The Purity Movement Writers declared a bad experience of the menopause to be a sign of sin – and said that it showed the woman had been badly behaved when young. Yes- maybe – but I have some great memories to look back on during my sleepless nights – none of them involving working out at the gym with some tofu and sparkling water for dinner!
Moving on through the years it didn’t get much better. Menopause is now a popular topic particularly on Womens Hour (my fave radio programme). However when first mentioned on radio in 1948, there was a massive outcry – ‘lowering of broadcasting standards’ and ‘acutely embarrassing’ were two of the many complaints.
In 1966, Dr Robert Wilson declared us all ‘galloping catastrophes’. I am going to reclaim that phrase – I love the thought of being a ‘galloping catastrophe’ Better than being a galloping apostrophe which is what I thought it said when I first read it (after a couple of glasses of wine). ‘Move out of the way please, galloping catastrophe coming through’ Love it!!

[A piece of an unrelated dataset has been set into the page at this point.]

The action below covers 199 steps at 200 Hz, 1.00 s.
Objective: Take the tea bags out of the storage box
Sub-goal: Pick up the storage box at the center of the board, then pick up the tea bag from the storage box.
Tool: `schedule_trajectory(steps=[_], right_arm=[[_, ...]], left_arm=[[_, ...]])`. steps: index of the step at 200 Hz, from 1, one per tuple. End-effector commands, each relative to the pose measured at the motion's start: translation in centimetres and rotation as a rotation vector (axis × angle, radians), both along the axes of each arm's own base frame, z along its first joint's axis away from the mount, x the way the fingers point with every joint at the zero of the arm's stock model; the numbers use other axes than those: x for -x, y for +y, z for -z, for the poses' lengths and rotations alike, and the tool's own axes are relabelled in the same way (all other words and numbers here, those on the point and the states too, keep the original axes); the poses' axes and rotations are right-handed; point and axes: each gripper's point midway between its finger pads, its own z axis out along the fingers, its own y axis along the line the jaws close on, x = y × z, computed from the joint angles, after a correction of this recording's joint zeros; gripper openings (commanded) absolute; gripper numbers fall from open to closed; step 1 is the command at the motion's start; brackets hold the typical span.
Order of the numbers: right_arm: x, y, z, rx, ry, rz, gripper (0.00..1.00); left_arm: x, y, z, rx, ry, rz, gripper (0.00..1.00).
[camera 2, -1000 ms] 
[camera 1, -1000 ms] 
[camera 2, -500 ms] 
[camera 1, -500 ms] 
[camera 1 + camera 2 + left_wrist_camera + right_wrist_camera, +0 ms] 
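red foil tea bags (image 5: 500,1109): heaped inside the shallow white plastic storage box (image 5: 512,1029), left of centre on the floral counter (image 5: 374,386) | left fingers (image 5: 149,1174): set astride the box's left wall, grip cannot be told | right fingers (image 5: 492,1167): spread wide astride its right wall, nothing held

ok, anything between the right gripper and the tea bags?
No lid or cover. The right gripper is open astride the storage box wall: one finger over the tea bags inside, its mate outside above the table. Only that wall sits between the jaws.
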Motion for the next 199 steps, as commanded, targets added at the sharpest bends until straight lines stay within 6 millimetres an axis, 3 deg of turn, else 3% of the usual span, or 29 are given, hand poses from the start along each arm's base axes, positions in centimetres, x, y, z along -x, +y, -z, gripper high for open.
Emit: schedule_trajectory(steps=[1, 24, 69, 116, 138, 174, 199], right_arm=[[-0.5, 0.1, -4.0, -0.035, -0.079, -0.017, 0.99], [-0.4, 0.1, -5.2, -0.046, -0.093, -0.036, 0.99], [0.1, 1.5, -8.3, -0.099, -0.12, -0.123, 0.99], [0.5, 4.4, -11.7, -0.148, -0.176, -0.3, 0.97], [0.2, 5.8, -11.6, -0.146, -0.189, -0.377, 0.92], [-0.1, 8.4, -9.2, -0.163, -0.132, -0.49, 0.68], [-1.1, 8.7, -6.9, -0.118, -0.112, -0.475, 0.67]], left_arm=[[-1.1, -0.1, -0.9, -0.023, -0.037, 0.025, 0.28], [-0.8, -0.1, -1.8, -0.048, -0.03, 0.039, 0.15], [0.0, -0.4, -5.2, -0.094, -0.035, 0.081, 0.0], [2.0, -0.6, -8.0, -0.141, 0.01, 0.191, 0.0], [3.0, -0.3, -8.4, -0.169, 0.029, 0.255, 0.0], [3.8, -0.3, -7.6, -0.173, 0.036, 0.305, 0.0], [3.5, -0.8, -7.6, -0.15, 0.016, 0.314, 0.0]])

The topic is no longer taboo – and we have much more information, support and choice of treatment than so many of our female ancestors. I think laughing at yourself and with others on some of the more ridiculous symptoms with a bottle or three of wine is something our grannies and probably our mothers would never have done. And were probably the worse for it.
So from one Galloping Catastrophe to all the other Galloping Catastrophe’s. Let’s celebrate the fact we have come a long long way and make our third act count!